Horsing around with forensics

Monday, April 12, 2010 - 4:42pm
Brittney Hall

When people think forensics they usually think of CSI: Miami, not horses.

But Hannah Pryce, a student in the forensics program at University of Toronto Mississauga, spent her internship experience within the office of the Toronto Police Service Mounted Unit (TPSMU). Internship courses like this are a unique experiential learning opportunity available at U of T Mississauga.

During her time there, she observed and collected data on the officers.

The mounted units know that they are effective with regards to crowd control, but no one has ever looked at data before, that I know of. My project started as streamlining the TPSMU system and ended up with me trying to streamline everyone's [data], says Pryce.

She gathered information such as the number of arrests and hours worked. She also looked at how many officers were sent for crowd control and how they performed in the situation.

Pryce monitored the police officers as they worked in groups from two to 30 and collected data. She surveyed the staff of the police station, looking at topics such as whether community satisfaction was actively tracked, analyzed and stored, and whether standardized operating procedures for reporting, analysis and management were clearly written out and accessible to officers.

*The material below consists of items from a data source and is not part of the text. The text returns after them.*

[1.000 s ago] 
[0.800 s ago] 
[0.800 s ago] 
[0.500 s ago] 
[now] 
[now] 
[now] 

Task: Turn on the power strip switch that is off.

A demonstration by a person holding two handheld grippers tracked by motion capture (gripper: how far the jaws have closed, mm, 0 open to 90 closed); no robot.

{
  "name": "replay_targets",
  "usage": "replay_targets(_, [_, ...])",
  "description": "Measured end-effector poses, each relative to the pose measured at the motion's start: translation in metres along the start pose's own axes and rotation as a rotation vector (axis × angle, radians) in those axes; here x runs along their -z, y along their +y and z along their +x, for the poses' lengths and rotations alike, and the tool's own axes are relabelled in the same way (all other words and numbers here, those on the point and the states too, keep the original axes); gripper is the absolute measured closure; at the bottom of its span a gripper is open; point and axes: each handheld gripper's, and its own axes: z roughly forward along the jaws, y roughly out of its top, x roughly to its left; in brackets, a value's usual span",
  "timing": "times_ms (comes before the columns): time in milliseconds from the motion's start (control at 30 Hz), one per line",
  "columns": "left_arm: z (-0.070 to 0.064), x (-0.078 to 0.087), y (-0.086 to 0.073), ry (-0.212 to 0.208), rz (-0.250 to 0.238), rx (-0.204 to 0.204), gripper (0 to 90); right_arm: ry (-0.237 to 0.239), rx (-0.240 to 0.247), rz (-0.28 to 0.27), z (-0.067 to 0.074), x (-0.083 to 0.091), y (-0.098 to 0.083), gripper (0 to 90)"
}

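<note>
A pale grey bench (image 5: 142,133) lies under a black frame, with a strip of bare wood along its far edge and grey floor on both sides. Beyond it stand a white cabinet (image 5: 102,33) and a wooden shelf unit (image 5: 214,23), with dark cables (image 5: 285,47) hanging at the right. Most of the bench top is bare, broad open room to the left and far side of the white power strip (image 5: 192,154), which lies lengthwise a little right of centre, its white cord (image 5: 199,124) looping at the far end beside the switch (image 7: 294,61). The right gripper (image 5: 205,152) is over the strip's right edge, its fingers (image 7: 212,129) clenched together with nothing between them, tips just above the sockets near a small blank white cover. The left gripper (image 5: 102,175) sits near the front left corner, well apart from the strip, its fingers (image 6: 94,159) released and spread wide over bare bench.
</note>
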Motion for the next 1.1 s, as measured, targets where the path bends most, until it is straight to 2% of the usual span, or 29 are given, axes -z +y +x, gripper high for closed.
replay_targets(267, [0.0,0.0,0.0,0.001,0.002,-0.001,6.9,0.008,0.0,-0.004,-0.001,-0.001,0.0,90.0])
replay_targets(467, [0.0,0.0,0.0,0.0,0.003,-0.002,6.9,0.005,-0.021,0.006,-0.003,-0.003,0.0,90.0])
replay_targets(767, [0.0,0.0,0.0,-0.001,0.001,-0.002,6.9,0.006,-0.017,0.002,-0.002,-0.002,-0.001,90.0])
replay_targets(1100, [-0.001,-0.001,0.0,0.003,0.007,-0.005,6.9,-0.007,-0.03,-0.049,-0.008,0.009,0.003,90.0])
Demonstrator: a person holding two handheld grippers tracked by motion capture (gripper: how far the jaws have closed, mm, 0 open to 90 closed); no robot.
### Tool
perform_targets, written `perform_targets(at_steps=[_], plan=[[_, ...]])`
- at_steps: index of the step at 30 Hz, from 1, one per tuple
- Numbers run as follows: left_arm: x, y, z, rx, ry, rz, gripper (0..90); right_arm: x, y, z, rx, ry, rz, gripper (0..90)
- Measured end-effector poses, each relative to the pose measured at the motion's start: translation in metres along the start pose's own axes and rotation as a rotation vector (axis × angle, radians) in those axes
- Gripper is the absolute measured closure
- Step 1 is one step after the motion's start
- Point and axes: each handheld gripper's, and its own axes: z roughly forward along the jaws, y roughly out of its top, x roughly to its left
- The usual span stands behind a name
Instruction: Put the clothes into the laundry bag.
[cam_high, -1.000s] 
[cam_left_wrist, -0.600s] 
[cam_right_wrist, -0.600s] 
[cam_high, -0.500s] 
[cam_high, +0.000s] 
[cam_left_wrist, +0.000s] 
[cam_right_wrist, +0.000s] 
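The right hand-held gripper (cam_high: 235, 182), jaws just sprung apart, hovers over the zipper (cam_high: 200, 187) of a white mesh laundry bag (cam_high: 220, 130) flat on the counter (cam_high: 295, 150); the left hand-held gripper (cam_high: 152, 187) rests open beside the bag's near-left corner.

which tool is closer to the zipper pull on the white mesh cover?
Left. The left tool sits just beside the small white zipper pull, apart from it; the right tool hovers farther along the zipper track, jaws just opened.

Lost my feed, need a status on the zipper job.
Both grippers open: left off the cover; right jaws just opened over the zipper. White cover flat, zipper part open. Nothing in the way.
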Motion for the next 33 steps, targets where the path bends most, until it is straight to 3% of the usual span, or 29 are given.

She says the units can be very different in size, functions, locations and types of horses they used, but they all serve their communities in the same way. The people at TPSMU are phenomenal—they are incredibly kind professionals, says Pryce. It was a great experience, they do good for the community.

And observing the officers was not all that she got to do. Pryce, who has ridden since she was a young girl, got to ride some of the massive police horses, and even gave lessons to less experienced riders. She was even invited back to be the guest judge at this year's riding competition, she says.

Every time you ride a horse, the horse teaches you something new as well, says Pryce.